* _How to complete this task_:
Return each line of the listing exactly, though without its images.

* _Dataset excerpt_:
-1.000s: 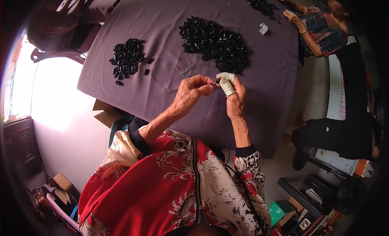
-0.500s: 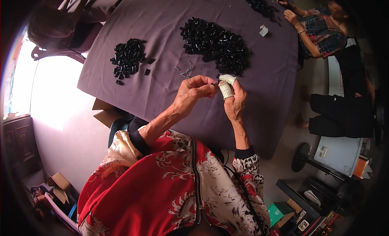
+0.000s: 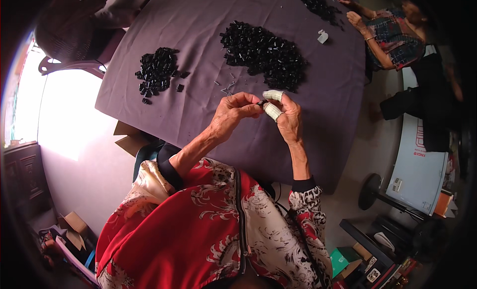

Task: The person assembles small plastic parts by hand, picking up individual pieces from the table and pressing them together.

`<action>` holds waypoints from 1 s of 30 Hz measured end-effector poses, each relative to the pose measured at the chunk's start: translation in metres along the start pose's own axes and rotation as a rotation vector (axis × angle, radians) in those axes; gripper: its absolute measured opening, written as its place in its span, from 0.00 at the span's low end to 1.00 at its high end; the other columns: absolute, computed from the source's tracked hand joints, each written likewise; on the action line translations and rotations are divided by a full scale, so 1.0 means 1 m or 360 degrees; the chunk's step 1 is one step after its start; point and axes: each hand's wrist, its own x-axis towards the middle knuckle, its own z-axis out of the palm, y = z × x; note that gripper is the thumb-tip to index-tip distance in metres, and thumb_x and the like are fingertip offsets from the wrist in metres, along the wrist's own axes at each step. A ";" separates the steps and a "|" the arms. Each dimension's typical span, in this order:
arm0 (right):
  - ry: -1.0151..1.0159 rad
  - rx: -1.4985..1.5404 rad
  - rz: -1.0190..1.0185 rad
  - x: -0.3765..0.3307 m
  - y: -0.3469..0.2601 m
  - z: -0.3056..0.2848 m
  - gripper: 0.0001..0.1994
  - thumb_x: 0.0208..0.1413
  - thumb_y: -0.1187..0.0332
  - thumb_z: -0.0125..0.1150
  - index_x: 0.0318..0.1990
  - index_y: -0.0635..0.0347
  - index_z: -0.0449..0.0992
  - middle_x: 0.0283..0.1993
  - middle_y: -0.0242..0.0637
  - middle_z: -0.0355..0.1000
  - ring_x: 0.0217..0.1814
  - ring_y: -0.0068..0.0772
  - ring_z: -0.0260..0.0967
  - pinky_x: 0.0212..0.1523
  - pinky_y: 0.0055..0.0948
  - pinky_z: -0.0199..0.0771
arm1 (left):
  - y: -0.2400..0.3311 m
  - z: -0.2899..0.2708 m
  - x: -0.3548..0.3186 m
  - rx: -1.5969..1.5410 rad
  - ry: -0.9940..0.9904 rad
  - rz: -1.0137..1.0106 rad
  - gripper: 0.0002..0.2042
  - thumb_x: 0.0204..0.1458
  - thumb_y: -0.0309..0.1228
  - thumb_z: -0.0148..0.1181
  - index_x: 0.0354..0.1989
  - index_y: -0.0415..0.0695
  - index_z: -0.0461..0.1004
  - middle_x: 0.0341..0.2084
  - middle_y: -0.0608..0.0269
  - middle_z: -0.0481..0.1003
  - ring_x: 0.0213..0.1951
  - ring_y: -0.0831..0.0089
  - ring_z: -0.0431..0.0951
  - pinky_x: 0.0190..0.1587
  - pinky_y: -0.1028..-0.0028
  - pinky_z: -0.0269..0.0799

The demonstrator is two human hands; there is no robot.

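Over the cloth-covered table, my left hand (image 3: 231, 115) pinches a small black plastic piece (image 3: 261, 103) between thumb and forefinger. White ribbed finger covers (image 3: 273, 110) sit on the thumb and forefinger of my right hand (image 3: 290, 119). Those covered fingertips close on the same piece from the right, so both hands touch it. Its exact shape is mostly hidden by the fingers. Just beyond my hands lies a large pile of black pieces (image 3: 263, 55). A smaller pile (image 3: 157, 70) is to the left, and thin grey slivers (image 3: 228, 88) lie between the two.
The purple-grey tablecloth (image 3: 198, 36) hangs over the table edge. A small whitish plastic thing (image 3: 322, 36) lies at the far right, near another black pile (image 3: 318, 6). A co-worker's hands (image 3: 355, 18) are at that corner; another person (image 3: 69, 31) sits at far left.
My right hand's covered fingers have come left and closed on the black piece in my left hand. The left hand has barely moved. Someone in dark clothing at the right has shifted.
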 end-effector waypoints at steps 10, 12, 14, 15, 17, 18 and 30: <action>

* _Solution to the problem_:
-1.000s: 
-0.500s: 
+0.000s: 

Task: The person assembles small plastic parts by hand, picking up individual pieces from the table and pressing them together.

`<action>` holds waypoints from 1 s of 30 Hz measured end-effector poses, each relative to the pose measured at the chunk's start: translation in metres along the start pose's own axes and rotation as a rotation vector (axis × angle, radians) in those axes; gripper: its absolute measured opening, written as its place in its span, from 0.00 at the span's low end to 1.00 at its high end; the other columns: absolute, computed from the source's tracked hand joints, each written likewise; on the action line translations and rotations are divided by a full scale, so 1.0 means 1 m or 360 degrees; the chunk's step 1 is one step after its start; point and axes: each hand's wrist, its own x-axis towards the middle knuckle, its own z-axis out of the palm, y = z × x; note that gripper is the thumb-tip to index-tip distance in metres, and thumb_x and the like are fingertip offsets from the wrist in metres, along the wrist's own axes at each step. A ";" separates the steps and a "|" the arms. Each dimension's typical span, in this order:
arm0 (right):
  - ry: -1.0151..1.0159 rad
  - rx: -1.4985..1.5404 rad
  - rz: -1.0190..1.0185 rad
  - x: -0.3765..0.3307 m
  - y: -0.3469..0.2601 m
  - z: -0.3056..0.2848 m
  - gripper: 0.0001..0.1994
  - thumb_x: 0.0208..0.1413
  - thumb_y: -0.1187..0.0332
  - thumb_z: -0.0125..0.1150
  - index_x: 0.0318..0.1990
  - index_y: -0.0635..0.0347
  - index_z: -0.0449..0.0992
  - middle_x: 0.0283..0.1993
  - middle_y: -0.0242..0.0637
  - middle_z: -0.0355..0.1000
  - ring_x: 0.0217..0.1814
  - ring_y: -0.0068..0.0772
  - ring_z: -0.0260..0.0967
  - pinky_x: 0.0212..0.1523
  - pinky_y: 0.0055..0.0948
  - pinky_z: -0.0199..0.0771
arm1 (left):
  - y: -0.2400..0.3311 m
  - z: -0.2899..0.2708 m
  - x: -0.3548..0.3186 m
  - rx: -1.5969..1.5410 rad
  - ry: -0.9940..0.9904 rad
  - rz: -1.0137..1.0106 rad
  - gripper: 0.0002..0.2042
  - thumb_x: 0.0204..0.1458
  - thumb_y: -0.0309..0.1228
  - thumb_z: -0.0148..0.1181
  - index_x: 0.0354..0.1989
  - index_y: -0.0415..0.0695
  - index_z: -0.0461..0.1004
  - middle_x: 0.0341..0.2084
  - middle_y: -0.0608..0.0269
  - middle_z: -0.0481..0.1003
  - ring_x: 0.0213..0.1951
  - ring_y: -0.0831..0.0089
  - ring_z: -0.0431..0.0951
  - pinky_x: 0.0190..0.1587
  - pinky_y: -0.1028..-0.0028
  - pinky_z: -0.0269..0.0799

The demonstrator is two human hands; there is no robot.

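Over the cloth-covered table, my left hand (image 3: 231, 115) pinches a small black plastic piece (image 3: 261, 103) between thumb and forefinger. White ribbed finger covers (image 3: 273, 110) sit on the thumb and forefinger of my right hand (image 3: 290, 119). Those covered fingertips close on the same piece from the right, so both hands touch it. Its exact shape is mostly hidden by the fingers. Just beyond my hands lies a large pile of black pieces (image 3: 263, 55). A smaller pile (image 3: 157, 70) is to the left, and thin grey slivers (image 3: 228, 88) lie between the two.
The purple-grey tablecloth (image 3: 198, 36) hangs over the table edge. A small whitish plastic thing (image 3: 322, 36) lies at the far right, near another black pile (image 3: 318, 6). A co-worker's hands (image 3: 355, 18) are at that corner; another person (image 3: 69, 31) sits at far left.
My right hand's covered fingers have come left and closed on the black piece in my left hand. The left hand has barely moved. Someone in dark clothing at the right has shifted.
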 end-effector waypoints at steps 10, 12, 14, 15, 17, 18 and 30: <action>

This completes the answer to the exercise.